Luck is averaging a career-low 5.3 yards per completion this season, which has led to questions about his arm strength. Colts head coach Frank Reich insisted on Monday that the team has “no concerns” in that department.
“What I’ve seen is he makes all the throws,” Reich told reporters, per Mike Wells of ESPN.com. “There’s been plenty of throws down the field, in my mind … (What) I’ve seen is a guy who is extremely accurate. I have no concerns about velocity.”
Something has certainly changed, whether it is play-calling, decision-making or Luck’s physical ability. According to ESPN Stats & Information, Luck ranks 26th in the NFL in passing attempts that travel at least 20 yards in the air down the field. While the sample size is small just three games into the season, he ranked first in that category from 2012 to 2014.

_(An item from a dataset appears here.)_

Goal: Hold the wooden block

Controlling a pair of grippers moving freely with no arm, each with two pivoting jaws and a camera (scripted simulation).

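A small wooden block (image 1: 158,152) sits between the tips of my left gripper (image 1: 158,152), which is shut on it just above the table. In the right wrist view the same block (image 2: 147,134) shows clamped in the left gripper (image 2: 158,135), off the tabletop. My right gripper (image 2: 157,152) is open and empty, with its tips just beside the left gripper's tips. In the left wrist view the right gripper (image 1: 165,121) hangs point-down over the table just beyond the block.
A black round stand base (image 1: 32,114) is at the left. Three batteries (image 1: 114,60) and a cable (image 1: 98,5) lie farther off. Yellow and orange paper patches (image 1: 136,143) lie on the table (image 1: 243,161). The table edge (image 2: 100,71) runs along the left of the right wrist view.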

Reich can insist all he wants that Luck has regained the arm strength he had before his injury, but it was very telling that the Colts brought backup quarterback Jacoby Brissett in at the end of Sunday’s loss to the Philadelphia Eagles to attempt a Hail Mary. Brissett has a stronger arm than Luck even when the two QBs are at their healthiest, but he only needed to make a 54-yard throw to reach the end zone. There’s no way Luck would have been subbed out in that situation two years ago.
It was not that long ago that we heard a report about Luck’s arm strength that was not all that encouraging, so you have to wonder if Reich is being completely transparent.